Чужие тела выносят его к противоположной стене — к шкафам, где хранится игрушечная коллекция. При виде отломанных рук и ног, валяющихся отдельно голов, градус бешенства в крови повышается в геометрической прогрессии. Он никогда не был таким разъярённым. Ещё чуть-чуть, и из носа повалит дым. Это игрушки Чонгука! Чонгука! Кто посмел? Тронуть!
— Уроды, блядь, кто это сделал! — злится Джин, замерев перед полками.
— Оппа! Как хорошо, что ты пришёл! — вкрикивают рядом, в шуме не разобрать кто. Чья-то лёгкая рука ложится ему на плечо. Джин смахивает её и оборачивается. Юна — бледное пятно лица маячит в неверной, бликующей подсветкой темноте — неожиданно серьёзная, напуганная, маленькая, как потерявшийся котенок.
— Где Чонгук? — хватает он её за руку.
— Тебе Намджун сказал? Дедушка умер! — губы Юны трясутся, глаза налиты отчаянными слезами. Джину хочется выть от беспомощности. В свете последних событий смерть деда поблёкла, и теперь слова Юны снова делают больно. Он коротко сжимает её запястье.
— Да, сказал…
— Такая беда, а Чонгук бушует! С ним никак не сладить! Ты же попробуешь на него повлиять? Скажи, что всё исправишь! Больше никто не сможет. Намджун-оппа был здесь, мы вместе приехали, но Чонгук его с лестницы спустил. Они даже подрались, Джин! — Юна испуганно водит глазами по толпе. — Намджун уехал за тобой, а я осталась. Хорошо, что ты пришёл. Иди к нему. Он тебя услышит! Исправь Чонгука! — она повторяет одно и то же, перемежая восклицания с жалким всхлипыванием.
— Исправлю! Слышишь меня? Только где он? — встряхивает Юну как куклу — истерика, того и гляди, накроет её с головой.
— В спальне! Джин-оппа! Он в спальне, — тряска помогает, во всяком случае смотрит Юна осознаннее. Она вытирает глаза, оглядывается и добавляет подробностей: — С тех пор как Намджун уехал, Чонгук с алкоголем засел в спальне и оттуда не выходит. Я пыталась попасть к нему, но он прогоняет. Я думала, он меня тоже спустит с лестницы, такой был злой! А вдруг он тебя тоже прогонит?
— Пусть только попробует, — бычится Джин.

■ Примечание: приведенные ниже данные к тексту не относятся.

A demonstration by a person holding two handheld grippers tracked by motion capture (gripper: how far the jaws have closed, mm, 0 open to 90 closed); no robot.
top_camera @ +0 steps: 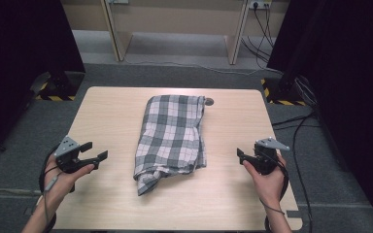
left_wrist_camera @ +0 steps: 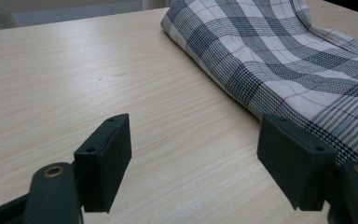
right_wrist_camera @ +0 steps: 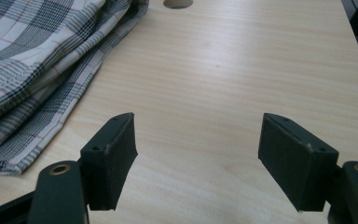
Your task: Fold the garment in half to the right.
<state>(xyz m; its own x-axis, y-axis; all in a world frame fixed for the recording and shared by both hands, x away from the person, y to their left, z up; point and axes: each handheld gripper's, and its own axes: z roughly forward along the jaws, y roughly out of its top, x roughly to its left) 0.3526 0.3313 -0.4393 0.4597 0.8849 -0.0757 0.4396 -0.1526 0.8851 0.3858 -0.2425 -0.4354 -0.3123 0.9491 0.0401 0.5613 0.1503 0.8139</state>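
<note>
Lying loosely folded mid-table, running from the far edge toward the near one, the cloth (top_camera: pixel 171 141) with a rumpled near corner. Flanking it near the side edges, left gripper (top_camera: pixel 97 156) and right gripper (top_camera: pixel 240 156), jaws spread wide and empty, apparently poised to pinch opposite hems.

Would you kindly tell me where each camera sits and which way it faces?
High view: above the person's side, looking forward and down on the table; both hands show.
Left gripper view: rides the left gripper, facing the checked cloth; its jaws show.
Right gripper view: rides the right gripper; its jaws show.
All share the cloth.
</note>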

— Он несколько недель сам не свой. Пьёт, зависает в компании каких-то ублюдков, дома почти не появляется. Мне кажется, он не понял, что дедушка умер, до него не достучаться. Джин, мне страшно! Как мы дальше? Дома хаос! Слухи ползут, журналисты начинают наседать, дежурят около дома. А если они прознают, что Чонгук пьёт и мутит вечеринки? СМИ нас разорвут — наследник празднует смерть деда! А он просто не в себе, Чонгук никакой! — стонет девушка, снова поддаваясь истерике.
Путаный речитатив Юны режет по живому. Джин сжимает кулаки.
— Можешь разогнать сборище? — перебивает он её. — Гони всех отсюда! Сможешь? В шею, пинками? И позвони Намджуну, он не успел далеко уехать. Сделай так, чтобы мы остались одни, Юна!
Он встряхивает её за плечи, смотрит — вдавливает взглядом свой настрой. Без слов умоляет понять, что вслух не сказать.
И Юна, кажется, понимает. Она вытирает слезы с щёк, внимательно вглядывается в него. Без привычной насмешливой маски девушка выглядит юной, без косметики — совсем обычной. Опухший нос, глаза-щёлки и спутанные волосы добавляют образу расхристанности.
— Хорошо, сделаю, — выдыхает она. Нащупывает у себя на запястье пружинистую резинку, кое-как собирает волосы в неаккуратный пучок. Маленький коммандос, только полосок на лице не хватает.
— Если боишься связываться с ними, позови Намджуна, хорошо?
— Это они пусть боятся связываться со мной! — Юна хмыкает и выпрямляется — снова похожая на себя прежнюю: вздорная и смешливая. Прежде чем пропасть в толпе, она подтягивает его ближе и шелестит на ухо: — проследи, чтобы Чонгук был на прощании и похоронах. И… Удачи, Джин. Я всегда с удовольствием наблюдала за мучениями Чонгука. Любила его поддевать, ведь он так бесился, так откровенно вёлся на подначки. Это был бесконечный сериал с первых рядов. А теперь от всей души желаю вам разобраться. И прости за первый поцелуй. Он должен был достаться Чонгуку.
Блики светомузыки освещают место, где только что стояла Юна. Джин гипнотизирует его пару минут, пока оно не затаптывается танцующими. А потом расталкивается на выход. Тихо, без паники. Он давно понял, какой он беспечный. Пока Джин вертел носом от Чонгука, тот прошёл все круги ада. Сейчас он готов пройти их сам, если это поможет вернуть Чонгука обратно.